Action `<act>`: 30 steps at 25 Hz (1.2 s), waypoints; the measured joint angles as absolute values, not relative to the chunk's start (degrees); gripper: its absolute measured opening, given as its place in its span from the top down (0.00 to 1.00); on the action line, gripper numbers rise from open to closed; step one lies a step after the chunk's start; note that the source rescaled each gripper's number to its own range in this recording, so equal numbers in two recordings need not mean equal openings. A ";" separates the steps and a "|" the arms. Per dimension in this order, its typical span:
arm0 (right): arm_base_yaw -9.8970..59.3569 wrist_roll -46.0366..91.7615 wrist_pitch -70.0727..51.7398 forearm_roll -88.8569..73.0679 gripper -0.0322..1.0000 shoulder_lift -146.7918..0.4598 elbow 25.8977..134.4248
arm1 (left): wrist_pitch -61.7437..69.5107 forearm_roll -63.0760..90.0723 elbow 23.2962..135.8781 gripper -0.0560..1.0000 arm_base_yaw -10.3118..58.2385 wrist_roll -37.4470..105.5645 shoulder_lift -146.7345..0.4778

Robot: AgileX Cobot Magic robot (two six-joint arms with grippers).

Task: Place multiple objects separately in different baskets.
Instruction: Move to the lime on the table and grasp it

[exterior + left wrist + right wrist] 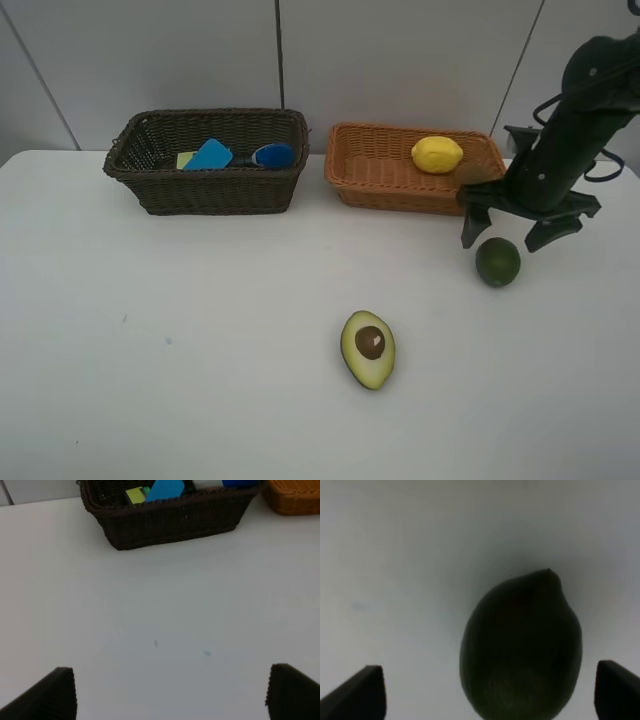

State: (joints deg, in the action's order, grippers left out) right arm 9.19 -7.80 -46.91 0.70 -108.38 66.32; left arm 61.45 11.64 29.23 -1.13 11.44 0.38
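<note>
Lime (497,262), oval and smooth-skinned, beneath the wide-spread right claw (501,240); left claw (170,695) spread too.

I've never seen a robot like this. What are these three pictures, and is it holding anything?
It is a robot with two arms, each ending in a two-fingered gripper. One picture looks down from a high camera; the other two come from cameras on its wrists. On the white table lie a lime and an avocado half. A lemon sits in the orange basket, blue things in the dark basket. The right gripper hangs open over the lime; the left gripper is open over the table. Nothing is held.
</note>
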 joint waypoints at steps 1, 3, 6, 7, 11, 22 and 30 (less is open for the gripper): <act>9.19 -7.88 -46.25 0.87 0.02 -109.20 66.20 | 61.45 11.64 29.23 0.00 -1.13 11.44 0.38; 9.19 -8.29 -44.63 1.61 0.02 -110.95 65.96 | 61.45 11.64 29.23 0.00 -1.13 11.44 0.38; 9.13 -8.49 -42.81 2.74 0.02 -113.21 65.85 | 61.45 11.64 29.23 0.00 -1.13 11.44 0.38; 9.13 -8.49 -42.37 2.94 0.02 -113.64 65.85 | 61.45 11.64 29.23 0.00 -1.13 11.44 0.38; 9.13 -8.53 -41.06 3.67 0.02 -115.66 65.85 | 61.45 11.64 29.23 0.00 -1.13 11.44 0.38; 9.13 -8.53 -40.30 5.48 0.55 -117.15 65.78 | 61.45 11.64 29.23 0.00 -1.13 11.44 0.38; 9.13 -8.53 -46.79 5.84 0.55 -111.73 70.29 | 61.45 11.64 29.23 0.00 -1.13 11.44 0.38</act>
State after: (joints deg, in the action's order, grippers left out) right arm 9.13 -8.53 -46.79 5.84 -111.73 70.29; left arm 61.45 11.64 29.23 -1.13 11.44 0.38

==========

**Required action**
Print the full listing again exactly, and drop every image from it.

**Expected answer**
Action `<act>`: 30 steps at 25 Hz (1.2 s), waypoints; the measured joint angles as absolute values, not relative to the chunk's start (degrees); gripper: its absolute measured opening, given as its place in its span from the top down (0.00 to 1.00); on the action line, gripper numbers rise from open to closed; step one lies a step after the chunk's start; note that the source rescaled each gripper's number to its own range in this recording, so equal numbers in two recordings need not mean equal openings. A ";" separates the steps and a "|" the arms. Per dimension in this order, its typical span:
arm0 (right): arm_base_yaw -9.8970..59.3569 wrist_roll -46.0366..91.7615 wrist_pitch -70.0727..51.7398 forearm_roll -88.8569..73.0679 gripper -0.0322..1.0000 shoulder_lift -146.7918..0.4598 elbow 25.8977..134.4248
arm1 (left): wrist_pitch -61.7437..69.5107 forearm_roll -63.0760..90.0723 elbow 23.2962..135.8781 gripper -0.0560..1.0000 arm_base_yaw -10.3118..58.2385 wrist_roll -37.4470..105.5645 shoulder_lift -146.7345..0.4778

Robot: AgileX Cobot Magic robot (two six-joint arms with grippers).

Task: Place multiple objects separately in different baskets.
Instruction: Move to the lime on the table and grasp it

[exterior + left wrist + right wrist] 

State: (joints deg, in the action's order, grippers left out) right arm 9.19 -7.80 -46.91 0.70 -108.38 66.32; left arm 61.45 11.64 29.23 -1.13 11.44 0.38
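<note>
Lime (497,262), oval and smooth-skinned, beneath the wide-spread right claw (501,240); left claw (170,695) spread too.

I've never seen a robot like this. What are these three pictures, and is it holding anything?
It is a robot with two arms, each ending in a two-fingered gripper. One picture looks down from a high camera; the other two come from cameras on its wrists. On the white table lie a lime and an avocado half. A lemon sits in the orange basket, blue things in the dark basket. The right gripper hangs open over the lime; the left gripper is open over the table. Nothing is held.
</note>
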 joint waypoints at steps 1, 3, 6, 7, 11, 22 and 30 (less is open for the gripper): <act>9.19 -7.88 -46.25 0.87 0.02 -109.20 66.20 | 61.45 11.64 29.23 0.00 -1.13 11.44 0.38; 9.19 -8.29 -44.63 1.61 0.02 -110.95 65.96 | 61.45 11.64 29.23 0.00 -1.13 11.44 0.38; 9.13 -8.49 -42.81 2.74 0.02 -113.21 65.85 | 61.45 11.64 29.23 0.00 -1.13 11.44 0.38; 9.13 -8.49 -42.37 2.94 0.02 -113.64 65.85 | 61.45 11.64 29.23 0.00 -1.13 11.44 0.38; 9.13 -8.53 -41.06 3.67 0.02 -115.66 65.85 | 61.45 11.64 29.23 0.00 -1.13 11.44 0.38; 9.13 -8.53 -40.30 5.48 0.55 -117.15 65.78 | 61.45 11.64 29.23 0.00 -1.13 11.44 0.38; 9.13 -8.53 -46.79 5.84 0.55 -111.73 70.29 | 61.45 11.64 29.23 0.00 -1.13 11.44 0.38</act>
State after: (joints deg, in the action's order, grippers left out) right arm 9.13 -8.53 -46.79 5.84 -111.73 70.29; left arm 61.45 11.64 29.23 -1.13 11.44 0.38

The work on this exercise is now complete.